### What is needed:
Each line below must be reproduced exactly.

### Collected data:
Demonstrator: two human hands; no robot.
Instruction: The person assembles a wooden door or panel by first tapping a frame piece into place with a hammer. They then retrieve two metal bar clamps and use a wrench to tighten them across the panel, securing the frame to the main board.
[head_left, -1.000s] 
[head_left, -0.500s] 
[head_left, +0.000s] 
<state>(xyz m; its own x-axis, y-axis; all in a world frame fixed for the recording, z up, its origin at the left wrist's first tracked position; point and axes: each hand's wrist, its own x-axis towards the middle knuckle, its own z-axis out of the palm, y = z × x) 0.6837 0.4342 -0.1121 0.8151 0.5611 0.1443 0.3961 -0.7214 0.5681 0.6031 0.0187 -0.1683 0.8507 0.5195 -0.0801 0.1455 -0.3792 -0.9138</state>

### Output of the task:
Demonstrator: two human hands; no robot.
Instruction: The person assembles a wooden door or panel by first tapping a frame piece into place with a hammer. They then retrieve two metal bar clamps and use a wrench to tighten them across the panel, securing the frame to the main board.
[head_left, -1.000s] 
[head_left, -0.500s] 
[head_left, +0.000s] 
<state>(xyz m; its own x-axis, y-axis; all in a world frame fixed for the recording, z up, its origin at the left wrist's first tracked position; point and axes: each hand's wrist, its own x-axis towards the middle knuckle, its own z-axis out of the palm, y = z × x) 0.6837 0.4342 -0.1121 0.8151 0.5611 0.1443 0.3961 -0.7214 0.5681 0.6031 0.0187 -0.1683 0.8507 0.5195 -0.0801 0.1455 -0.3792 -0.9138</state>

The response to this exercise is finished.